- TASK STATEMENT:
Search the data below for the word "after" and report how many lines contain it. Nothing but the number is needed.

- Recorded data:
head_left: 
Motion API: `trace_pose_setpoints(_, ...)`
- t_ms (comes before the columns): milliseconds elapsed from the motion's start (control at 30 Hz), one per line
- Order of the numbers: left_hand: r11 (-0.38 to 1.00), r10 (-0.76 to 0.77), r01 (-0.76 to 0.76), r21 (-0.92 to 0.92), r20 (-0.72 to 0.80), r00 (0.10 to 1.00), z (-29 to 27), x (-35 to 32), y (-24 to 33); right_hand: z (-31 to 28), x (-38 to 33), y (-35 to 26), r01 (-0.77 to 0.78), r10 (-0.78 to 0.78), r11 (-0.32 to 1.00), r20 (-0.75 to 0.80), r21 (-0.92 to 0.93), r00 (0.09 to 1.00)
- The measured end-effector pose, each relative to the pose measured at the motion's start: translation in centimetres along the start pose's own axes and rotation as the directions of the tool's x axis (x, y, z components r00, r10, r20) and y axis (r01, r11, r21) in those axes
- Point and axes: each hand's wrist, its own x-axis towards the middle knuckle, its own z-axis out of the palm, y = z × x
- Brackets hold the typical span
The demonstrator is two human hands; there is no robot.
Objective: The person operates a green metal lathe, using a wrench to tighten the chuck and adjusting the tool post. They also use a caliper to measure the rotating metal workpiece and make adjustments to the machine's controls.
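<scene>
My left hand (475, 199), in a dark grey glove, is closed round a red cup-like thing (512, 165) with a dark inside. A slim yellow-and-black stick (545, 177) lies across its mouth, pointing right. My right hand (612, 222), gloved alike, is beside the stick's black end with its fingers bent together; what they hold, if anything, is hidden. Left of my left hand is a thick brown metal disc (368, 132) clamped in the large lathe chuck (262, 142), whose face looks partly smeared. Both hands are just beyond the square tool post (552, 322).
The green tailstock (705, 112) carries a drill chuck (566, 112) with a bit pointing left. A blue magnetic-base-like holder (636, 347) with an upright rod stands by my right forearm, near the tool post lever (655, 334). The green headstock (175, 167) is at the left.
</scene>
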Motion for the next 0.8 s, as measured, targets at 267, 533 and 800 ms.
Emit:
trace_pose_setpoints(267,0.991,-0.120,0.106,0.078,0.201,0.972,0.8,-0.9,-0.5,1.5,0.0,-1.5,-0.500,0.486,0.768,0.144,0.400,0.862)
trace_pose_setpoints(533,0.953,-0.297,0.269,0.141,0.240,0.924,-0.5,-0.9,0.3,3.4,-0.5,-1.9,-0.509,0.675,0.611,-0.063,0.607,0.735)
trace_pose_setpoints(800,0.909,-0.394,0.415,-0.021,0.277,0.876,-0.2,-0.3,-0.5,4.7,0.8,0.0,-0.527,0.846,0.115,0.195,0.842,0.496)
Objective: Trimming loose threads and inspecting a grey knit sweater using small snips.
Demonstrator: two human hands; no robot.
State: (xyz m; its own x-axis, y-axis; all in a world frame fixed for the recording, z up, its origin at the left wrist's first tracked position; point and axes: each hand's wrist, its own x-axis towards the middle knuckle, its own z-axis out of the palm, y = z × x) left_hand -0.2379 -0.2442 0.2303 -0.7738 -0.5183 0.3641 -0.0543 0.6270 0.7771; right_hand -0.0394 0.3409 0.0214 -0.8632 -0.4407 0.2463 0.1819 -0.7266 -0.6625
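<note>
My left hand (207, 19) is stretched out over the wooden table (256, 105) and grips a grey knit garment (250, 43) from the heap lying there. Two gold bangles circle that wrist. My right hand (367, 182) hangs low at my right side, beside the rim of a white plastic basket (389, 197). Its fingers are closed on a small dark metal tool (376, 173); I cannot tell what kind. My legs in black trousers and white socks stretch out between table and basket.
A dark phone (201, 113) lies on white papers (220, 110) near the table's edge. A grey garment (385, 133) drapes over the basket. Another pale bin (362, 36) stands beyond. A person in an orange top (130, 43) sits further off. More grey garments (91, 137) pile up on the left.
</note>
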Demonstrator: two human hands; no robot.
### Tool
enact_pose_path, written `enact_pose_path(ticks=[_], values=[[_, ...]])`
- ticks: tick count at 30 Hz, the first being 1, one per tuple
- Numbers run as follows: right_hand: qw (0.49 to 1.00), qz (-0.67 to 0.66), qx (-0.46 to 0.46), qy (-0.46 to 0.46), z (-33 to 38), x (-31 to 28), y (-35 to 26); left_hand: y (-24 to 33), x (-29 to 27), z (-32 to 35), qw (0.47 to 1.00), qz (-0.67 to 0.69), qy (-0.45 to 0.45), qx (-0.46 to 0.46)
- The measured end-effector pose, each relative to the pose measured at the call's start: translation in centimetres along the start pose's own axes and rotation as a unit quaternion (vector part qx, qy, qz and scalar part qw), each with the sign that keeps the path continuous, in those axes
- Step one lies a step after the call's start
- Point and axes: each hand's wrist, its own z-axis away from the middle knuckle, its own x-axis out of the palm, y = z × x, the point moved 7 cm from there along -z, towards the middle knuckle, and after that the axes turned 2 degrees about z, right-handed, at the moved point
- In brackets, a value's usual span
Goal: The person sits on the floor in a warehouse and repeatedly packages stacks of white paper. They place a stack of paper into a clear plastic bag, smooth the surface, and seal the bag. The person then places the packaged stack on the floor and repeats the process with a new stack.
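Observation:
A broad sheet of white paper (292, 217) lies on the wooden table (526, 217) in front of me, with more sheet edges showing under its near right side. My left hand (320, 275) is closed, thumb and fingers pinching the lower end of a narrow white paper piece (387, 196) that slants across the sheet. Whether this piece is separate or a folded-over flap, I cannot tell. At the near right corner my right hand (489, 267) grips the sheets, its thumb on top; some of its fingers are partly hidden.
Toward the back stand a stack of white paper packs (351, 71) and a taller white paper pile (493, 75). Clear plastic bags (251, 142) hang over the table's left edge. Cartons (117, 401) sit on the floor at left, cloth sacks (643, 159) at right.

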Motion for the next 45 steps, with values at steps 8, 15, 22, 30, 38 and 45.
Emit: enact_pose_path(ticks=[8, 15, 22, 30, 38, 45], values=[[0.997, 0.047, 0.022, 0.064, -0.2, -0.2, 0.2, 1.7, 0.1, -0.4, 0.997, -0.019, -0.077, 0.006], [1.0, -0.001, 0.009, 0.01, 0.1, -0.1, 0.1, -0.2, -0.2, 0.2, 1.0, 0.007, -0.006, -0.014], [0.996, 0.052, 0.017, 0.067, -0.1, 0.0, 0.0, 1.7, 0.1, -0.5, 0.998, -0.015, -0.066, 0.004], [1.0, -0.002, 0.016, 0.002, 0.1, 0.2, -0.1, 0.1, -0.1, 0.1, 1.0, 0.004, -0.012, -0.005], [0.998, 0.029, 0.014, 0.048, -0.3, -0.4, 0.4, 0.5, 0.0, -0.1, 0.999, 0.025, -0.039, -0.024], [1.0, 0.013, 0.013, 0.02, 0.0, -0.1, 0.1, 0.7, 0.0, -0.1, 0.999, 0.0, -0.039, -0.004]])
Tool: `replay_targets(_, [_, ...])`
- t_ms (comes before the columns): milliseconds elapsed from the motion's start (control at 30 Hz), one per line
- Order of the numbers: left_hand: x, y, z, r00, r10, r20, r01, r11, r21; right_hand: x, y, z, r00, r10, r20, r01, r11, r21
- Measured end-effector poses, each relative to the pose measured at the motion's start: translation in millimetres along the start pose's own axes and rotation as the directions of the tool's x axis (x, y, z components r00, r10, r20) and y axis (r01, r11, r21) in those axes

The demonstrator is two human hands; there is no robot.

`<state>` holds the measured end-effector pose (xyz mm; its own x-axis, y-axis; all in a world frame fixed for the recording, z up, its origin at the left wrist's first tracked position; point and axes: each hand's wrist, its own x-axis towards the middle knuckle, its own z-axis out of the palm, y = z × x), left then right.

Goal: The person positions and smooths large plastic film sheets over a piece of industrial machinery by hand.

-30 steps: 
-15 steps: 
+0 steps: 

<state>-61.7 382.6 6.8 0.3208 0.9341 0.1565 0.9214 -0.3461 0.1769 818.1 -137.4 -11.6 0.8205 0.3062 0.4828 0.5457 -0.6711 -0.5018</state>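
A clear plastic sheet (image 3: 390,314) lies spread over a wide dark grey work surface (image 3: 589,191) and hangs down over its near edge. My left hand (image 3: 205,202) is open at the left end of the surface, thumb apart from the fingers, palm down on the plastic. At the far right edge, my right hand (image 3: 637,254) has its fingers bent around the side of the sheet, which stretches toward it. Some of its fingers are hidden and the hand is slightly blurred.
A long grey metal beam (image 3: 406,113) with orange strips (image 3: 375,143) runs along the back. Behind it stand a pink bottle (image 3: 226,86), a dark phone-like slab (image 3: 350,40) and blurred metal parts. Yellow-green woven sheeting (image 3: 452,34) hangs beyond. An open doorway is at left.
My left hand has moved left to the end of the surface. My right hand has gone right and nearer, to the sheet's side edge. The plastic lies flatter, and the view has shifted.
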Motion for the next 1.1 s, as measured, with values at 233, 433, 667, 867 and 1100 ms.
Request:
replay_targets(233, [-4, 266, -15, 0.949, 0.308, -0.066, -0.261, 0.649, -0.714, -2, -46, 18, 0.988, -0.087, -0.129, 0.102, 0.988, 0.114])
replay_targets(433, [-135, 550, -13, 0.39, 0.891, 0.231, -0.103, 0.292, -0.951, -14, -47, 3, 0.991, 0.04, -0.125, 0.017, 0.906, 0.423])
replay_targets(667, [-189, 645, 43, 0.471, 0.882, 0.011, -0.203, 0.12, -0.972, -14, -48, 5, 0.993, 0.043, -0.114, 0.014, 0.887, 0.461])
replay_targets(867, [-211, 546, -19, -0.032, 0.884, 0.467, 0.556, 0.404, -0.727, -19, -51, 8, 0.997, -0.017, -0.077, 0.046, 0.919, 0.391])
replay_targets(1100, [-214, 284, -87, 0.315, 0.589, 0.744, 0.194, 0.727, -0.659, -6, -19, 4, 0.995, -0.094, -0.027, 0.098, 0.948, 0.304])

- EXERCISE ANSWER:
2